(Dataset entries)
○ ○ ○
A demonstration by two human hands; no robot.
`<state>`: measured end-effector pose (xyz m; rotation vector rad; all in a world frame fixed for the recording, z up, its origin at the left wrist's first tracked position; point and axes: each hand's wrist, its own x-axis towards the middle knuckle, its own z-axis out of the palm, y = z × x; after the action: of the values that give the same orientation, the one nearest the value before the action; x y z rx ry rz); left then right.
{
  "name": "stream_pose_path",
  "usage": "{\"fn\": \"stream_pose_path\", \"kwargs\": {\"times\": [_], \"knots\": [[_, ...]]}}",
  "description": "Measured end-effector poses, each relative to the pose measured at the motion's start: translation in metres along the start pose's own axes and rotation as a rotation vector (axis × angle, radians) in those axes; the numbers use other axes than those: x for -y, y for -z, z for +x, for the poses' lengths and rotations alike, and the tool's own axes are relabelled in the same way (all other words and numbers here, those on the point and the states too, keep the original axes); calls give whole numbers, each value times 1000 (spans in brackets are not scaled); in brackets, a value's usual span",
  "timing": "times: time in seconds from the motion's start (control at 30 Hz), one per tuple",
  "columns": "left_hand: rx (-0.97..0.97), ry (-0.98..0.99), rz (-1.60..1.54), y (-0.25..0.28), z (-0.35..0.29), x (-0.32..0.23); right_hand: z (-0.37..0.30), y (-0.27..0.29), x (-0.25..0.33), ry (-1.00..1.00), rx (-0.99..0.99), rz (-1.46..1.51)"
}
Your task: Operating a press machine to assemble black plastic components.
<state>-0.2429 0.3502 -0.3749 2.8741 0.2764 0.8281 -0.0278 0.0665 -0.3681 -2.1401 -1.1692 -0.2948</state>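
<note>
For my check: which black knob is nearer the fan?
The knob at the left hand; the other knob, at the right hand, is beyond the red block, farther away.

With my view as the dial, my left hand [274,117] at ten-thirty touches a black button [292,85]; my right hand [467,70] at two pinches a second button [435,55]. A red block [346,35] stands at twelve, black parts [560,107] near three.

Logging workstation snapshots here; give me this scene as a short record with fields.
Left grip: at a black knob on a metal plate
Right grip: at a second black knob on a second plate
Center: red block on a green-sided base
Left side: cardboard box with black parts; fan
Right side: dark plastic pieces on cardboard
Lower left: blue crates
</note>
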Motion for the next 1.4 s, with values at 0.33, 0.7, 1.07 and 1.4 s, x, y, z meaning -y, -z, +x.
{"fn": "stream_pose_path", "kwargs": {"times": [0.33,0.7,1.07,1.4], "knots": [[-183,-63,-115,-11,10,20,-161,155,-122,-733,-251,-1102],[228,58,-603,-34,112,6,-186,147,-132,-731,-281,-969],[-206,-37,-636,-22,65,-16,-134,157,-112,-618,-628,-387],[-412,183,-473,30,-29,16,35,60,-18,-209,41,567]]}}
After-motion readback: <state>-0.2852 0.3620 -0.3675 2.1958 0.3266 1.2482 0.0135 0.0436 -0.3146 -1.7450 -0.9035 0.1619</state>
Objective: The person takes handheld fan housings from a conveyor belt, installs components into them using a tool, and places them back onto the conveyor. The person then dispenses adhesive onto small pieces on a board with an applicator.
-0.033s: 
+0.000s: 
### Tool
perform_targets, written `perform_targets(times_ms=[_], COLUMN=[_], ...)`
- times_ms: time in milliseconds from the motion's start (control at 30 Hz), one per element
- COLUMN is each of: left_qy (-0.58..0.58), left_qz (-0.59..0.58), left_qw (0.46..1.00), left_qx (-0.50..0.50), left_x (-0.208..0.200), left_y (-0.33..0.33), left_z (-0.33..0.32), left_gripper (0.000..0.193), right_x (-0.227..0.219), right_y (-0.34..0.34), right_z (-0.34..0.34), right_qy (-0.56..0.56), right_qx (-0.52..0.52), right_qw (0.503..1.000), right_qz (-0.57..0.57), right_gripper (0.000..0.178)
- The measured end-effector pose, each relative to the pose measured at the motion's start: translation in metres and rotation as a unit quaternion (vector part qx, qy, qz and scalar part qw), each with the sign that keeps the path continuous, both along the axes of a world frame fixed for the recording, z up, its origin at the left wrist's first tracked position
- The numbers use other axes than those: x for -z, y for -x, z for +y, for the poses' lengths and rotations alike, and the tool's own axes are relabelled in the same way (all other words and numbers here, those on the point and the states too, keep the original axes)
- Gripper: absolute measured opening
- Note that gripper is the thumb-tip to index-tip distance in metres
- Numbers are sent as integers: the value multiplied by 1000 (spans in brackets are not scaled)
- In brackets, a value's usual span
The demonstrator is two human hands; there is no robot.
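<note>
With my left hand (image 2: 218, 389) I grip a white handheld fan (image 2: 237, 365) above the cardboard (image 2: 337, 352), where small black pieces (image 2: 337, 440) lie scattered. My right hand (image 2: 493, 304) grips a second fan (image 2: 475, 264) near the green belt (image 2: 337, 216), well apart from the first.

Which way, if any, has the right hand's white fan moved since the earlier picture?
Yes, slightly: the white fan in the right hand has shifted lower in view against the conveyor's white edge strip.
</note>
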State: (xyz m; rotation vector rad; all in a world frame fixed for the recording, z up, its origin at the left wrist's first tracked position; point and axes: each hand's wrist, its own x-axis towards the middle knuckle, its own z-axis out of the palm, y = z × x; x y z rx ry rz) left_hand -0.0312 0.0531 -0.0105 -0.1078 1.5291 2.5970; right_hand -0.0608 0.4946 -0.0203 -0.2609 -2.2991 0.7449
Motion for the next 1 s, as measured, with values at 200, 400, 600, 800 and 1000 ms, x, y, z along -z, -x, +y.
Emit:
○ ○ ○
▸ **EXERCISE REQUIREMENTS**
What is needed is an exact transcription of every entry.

▸ **WRITTEN RESPONSE**
A demonstration by two human hands; no robot.
`<state>`: measured end-effector pose (xyz m; rotation vector rad; all in a world frame fixed for the recording, z up, its origin at the left wrist's first tracked position; point and axes: each hand's wrist, its own x-axis towards the middle knuckle, its own z-axis out of the palm, y = z × x; after the action: of the values that give the same orientation, the one nearest the value before the action; x y z rx ry rz); left then right.
{
  "name": "stream_pose_path",
  "usage": "{\"fn\": \"stream_pose_path\", \"kwargs\": {\"times\": [_], \"knots\": [[_, ...]]}}",
  "description": "Measured end-effector poses, each relative to the pose measured at the motion's start: translation in metres along the start pose's own axes and rotation as a rotation vector (axis × angle, radians) in those axes; the numbers use other axes than those: x for -y, y for -z, z for +x, for the poses' lengths and rotations alike, and the tool's own axes are relabelled in the same way (all other words and numbers here, those on the point and the states too, keep the original axes); calls give whole numbers, each value times 1000 (spans in brackets are not scaled); in brackets, a value's usual span",
  "timing": "times: time in seconds from the motion's start (control at 30 Hz), one per tuple",
  "columns": "left_hand: rx (-0.97..0.97), ry (-0.98..0.99), rz (-1.60..1.54), y (-0.25..0.28), z (-0.35..0.29), x (-0.32..0.23); right_hand: z (-0.37..0.30), y (-0.27..0.29), x (-0.25..0.33), ry (-1.00..1.00), rx (-0.99..0.99), rz (-1.46..1.51)"
}
Your task: Operating a press machine to assemble black plastic components.
<state>-0.2429 0.3502 -0.3749 2.8741 0.2764 0.8281 -0.0278 0.0665 -0.3681 -2.1401 -1.1692 -0.2948</state>
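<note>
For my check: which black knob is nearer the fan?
The knob at the left hand; the other knob, at the right hand, is beyond the red block, farther away.

With my view as the dial, my left hand [274,117] at ten-thirty touches a black button [292,85]; my right hand [467,70] at two pinches a second button [435,55]. A red block [346,35] stands at twelve, black parts [560,107] near three.

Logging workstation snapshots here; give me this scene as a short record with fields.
Left grip: at a black knob on a metal plate
Right grip: at a second black knob on a second plate
Center: red block on a green-sided base
Left side: cardboard box with black parts; fan
Right side: dark plastic pieces on cardboard
Lower left: blue crates
</note>
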Motion for the next 1.4 s, with values at 0.33, 0.7, 1.07 and 1.4 s, x, y, z meaning -y, -z, +x.
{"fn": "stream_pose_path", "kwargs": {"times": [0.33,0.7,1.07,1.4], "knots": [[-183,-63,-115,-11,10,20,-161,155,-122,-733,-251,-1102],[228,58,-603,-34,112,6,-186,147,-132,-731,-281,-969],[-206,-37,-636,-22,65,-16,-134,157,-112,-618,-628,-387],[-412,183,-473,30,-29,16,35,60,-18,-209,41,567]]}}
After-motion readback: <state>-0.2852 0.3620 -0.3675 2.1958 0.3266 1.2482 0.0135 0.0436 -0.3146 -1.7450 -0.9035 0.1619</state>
Objective: The person takes handheld fan housings from a conveyor belt, installs components into them using a tool, and places them back onto the conveyor. The person then dispenses adhesive onto small pieces on a board with an applicator.
-0.033s: 
+0.000s: 
### Tool
perform_targets, written `perform_targets(times_ms=[_], COLUMN=[_], ...)`
- times_ms: time in milliseconds from the motion's start (control at 30 Hz), one per element
- COLUMN is each of: left_qy (-0.58..0.58), left_qz (-0.59..0.58), left_qw (0.46..1.00), left_qx (-0.50..0.50), left_x (-0.208..0.200), left_y (-0.33..0.33), left_z (-0.33..0.32), left_gripper (0.000..0.193), right_x (-0.227..0.219), right_y (-0.34..0.34), right_z (-0.34..0.34), right_qy (-0.56..0.56), right_qx (-0.52..0.52), right_qw (0.503..1.000), right_qz (-0.57..0.57), right_gripper (0.000..0.178)
- The measured end-effector pose, each relative to the pose measured at the motion's start: translation in metres and rotation as a unit quaternion (vector part qx, qy, qz and scalar part qw), each with the sign that keeps the path continuous, both along the axes of a world frame fixed for the recording, z up, its origin at the left wrist's first tracked position
- The numbers use other axes than those: x for -z, y for -x, z for +y, for the poses' lengths and rotations alike, and the tool's own axes are relabelled in the same way (all other words and numbers here, those on the point and the states too, keep the original axes)
- Gripper: absolute measured opening
- Note that gripper is the thumb-tip to index-tip distance in metres
- Numbers are sent as integers: the value multiplied by 1000 (spans in brackets are not scaled)
- In brackets, a value's usual span
The demonstrator is two human hands; there is no robot.
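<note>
With my left hand (image 2: 218, 389) I grip a white handheld fan (image 2: 237, 365) above the cardboard (image 2: 337, 352), where small black pieces (image 2: 337, 440) lie scattered. My right hand (image 2: 493, 304) grips a second fan (image 2: 475, 264) near the green belt (image 2: 337, 216), well apart from the first.

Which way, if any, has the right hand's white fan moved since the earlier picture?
Yes, slightly: the white fan in the right hand has shifted lower in view against the conveyor's white edge strip.
</note>
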State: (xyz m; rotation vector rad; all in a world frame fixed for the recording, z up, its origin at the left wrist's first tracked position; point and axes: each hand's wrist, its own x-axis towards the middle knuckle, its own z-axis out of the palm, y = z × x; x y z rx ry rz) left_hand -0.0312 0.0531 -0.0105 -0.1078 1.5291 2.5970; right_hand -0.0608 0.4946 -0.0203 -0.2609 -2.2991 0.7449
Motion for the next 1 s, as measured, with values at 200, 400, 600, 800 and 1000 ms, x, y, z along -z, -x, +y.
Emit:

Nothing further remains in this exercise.